Sunday, April 22, 2007

Frank Rich: Iraq, the Larger Sin

April 22, 2007

President Bush has skipped the funerals of the troops he sent to Iraq. He took his sweet time to get to Katrina-devastated New Orleans. But last week he raced to Virginia Tech with an alacrity not seen since he hustled from Crawford to Washington to sign a bill interfering in Terri Schiavo’s end-of-life medical care. Mr. Bush assumes the role of mourner in chief on a selective basis, and, as usual with the decider, the decisive factor is politics. Let Walter Reed erupt in scandal, and he’ll take six weeks to show his face — and on a Friday at that, to hide the story in the Saturday papers. The heinous slaughter in Blacksburg, Va., by contrast, was a rare opportunity for him to ostentatiously feel the pain of families whose suffering cannot be blamed on the administration.

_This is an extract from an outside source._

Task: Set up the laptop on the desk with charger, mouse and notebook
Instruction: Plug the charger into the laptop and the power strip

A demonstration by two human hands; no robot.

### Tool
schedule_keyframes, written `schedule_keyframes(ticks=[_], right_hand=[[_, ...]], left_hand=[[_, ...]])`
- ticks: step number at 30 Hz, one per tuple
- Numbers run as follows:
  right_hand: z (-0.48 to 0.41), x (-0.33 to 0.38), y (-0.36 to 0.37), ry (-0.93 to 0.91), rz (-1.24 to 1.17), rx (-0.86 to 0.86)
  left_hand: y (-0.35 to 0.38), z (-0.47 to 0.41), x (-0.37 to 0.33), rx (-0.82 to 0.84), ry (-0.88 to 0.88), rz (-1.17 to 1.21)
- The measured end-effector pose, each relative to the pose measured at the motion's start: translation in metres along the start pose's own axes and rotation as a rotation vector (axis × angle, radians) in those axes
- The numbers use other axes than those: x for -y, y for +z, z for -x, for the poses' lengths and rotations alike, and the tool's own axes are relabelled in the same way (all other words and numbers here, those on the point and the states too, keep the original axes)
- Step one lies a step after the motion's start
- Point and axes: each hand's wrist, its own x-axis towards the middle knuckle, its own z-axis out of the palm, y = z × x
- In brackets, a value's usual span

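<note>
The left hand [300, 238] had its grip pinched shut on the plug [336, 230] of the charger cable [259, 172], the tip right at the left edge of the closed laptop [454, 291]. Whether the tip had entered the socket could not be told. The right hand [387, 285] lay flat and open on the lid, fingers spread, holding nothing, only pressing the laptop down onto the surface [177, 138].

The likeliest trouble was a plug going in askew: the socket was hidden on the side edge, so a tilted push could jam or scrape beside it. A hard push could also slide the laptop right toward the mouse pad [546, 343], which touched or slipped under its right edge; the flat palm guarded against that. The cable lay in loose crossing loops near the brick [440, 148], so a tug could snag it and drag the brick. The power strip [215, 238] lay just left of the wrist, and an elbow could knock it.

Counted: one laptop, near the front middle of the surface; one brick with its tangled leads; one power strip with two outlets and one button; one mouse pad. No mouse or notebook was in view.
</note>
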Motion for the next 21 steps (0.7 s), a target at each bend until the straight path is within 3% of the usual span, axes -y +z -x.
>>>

But he couldn’t inspire the kind of public acclaim that followed his post-9/11 visit to ground zero or the political comeback that buoyed his predecessor after Oklahoma City. The cancer on the Bush White House, Iraq, is now spreading too fast. The president had barely returned to Washington when the empty hope of the “surge” was hideously mocked by a one-day Baghdad civilian death toll more than five times that of Blacksburg’s. McClatchy Newspapers reported that the death rate for American troops over the past six months was at its all-time high for this war.

At home, the president is also hobbled by the Iraq cancer’s metastasis — the twin implosions of Alberto Gonzales and Paul Wolfowitz. Technically, both men have been pilloried for sins unrelated to the war. The attorney general has repeatedly been caught changing his story about the extent of his involvement in purging eight federal prosecutors. The Financial Times caught the former deputy secretary of defense turned World Bank president privately dictating the extravagant terms of a State Department sinecure for a crony (a k a romantic partner) that showers her with more take-home pay than Condoleezza Rice.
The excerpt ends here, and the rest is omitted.